Um terceiro-sargento especialista, controlador iniciante, tem salário bruto de R$ 2.710. O suboficial, posto máximo, ganha R$ 4.509. Já os civis concursados começam com R$ 1.300 e chegam a R$ 3.100. Seus salários estão amarrados pelos dos militares. “No serviço público federal, chefes não ganham menos de R$ 5 mil”, observa Ernandes. “Não podemos ganhar isso porque nossos chefes são militares.” Pinheiro concorda. “Se os controladores fossem todos civis, ganhariam mais. Teriam direito de greve, fariam pressão.”

E custariam mais. “O modelo não está errado”, diz Anchieta Hélcias, diretor de Relações Governamentais do Sindicato Nacional das Empresas Aeroviárias. “O Brasil não tem condições de fazer um sistema como o dos Estados Unidos, do Canadá”, diz, referindo-se à separação entre defesa e aviação civil. “Se no sistema único o governo não dá o dinheiro para manutenção…” Para ele, “o que está errado é a gestão, falta de recursos”.

Outros clientes do sistema são donos de aviões que não fazem vôos regulares. “Não faz diferença se são civis ou militares que fazem o controle, desde que bem feito”, diz Adalberto Febeliano, vice-presidente-executivo da Associação Brasileira de Aviação Geral (Abag). A entidade defendeu a criação da Agência Nacional de Aviação Civil (Anac) porque se preocupava com a rotatividade dos oficiais no antigo Departamento de Aviação Civil (DAC). “Mas no controle aéreo não há rotatividade.”
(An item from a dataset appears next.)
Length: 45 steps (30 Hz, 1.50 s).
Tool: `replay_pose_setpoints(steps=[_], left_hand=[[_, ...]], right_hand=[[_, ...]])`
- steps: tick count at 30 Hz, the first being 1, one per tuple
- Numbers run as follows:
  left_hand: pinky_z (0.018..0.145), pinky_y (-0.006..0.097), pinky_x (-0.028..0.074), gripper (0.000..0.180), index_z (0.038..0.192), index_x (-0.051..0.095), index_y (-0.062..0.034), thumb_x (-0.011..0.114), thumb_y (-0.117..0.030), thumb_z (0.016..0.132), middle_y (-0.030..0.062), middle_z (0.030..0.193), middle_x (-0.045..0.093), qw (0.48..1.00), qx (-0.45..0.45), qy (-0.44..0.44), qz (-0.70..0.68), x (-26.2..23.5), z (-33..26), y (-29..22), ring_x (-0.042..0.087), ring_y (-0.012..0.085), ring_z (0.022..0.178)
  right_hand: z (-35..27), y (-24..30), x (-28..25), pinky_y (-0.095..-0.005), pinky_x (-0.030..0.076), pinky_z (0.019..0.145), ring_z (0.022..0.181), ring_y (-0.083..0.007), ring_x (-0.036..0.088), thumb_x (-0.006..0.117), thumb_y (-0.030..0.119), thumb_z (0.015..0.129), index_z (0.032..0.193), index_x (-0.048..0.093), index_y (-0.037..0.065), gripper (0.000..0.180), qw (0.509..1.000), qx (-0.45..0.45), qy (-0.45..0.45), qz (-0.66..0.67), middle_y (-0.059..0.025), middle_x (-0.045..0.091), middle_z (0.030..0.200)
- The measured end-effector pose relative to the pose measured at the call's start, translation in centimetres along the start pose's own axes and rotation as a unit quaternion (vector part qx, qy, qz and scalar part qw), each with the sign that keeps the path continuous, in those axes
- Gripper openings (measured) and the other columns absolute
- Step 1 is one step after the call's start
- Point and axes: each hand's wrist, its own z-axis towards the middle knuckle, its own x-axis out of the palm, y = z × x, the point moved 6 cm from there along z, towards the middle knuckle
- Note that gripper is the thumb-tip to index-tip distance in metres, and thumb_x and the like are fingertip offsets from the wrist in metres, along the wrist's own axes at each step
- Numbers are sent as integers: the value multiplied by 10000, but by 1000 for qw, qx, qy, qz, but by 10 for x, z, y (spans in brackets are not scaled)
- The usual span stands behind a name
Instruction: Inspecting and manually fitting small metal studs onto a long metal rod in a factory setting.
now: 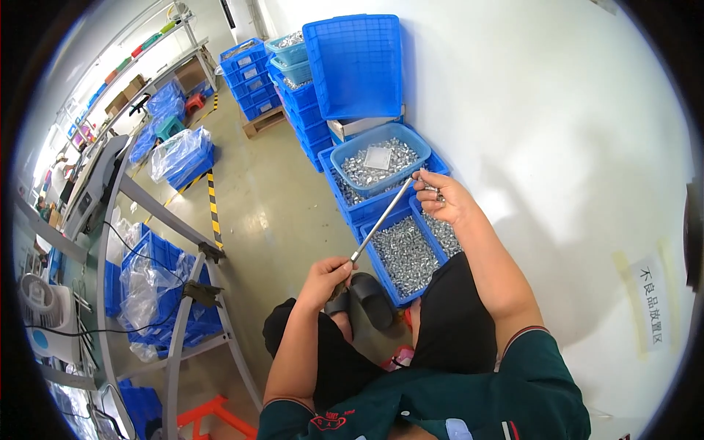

Em geral avessos às Forças Armadas assumirem funções que não são suas, prestigiados especialistas brasileiros em defesa apóiam o controle pelos militares. “A combinação da Força Aérea com a aviação civil permitiu otimizar investimentos, dando ao sistema um uso duplo”, diz Thomaz Guedes da Costa, professor da National Defense University, em Washington. “E o modelo brasileiro tem sido extremamente confiável.”

“Estamos vivendo uma crise de transição”, diz Eliézer Rizzo de Oliveira, diretor do Centro Brasileiro de Estudos da América Latina. “O DAC funcionava bem. A Anac, não.” Ele aponta como causa da crise o contingenciamento de R$ 1,87 bilhão do Fundo Aeronáutico, revelado pelo Estado no domingo. “Recursos de algumas áreas como defesa não deveriam ser contingenciados.”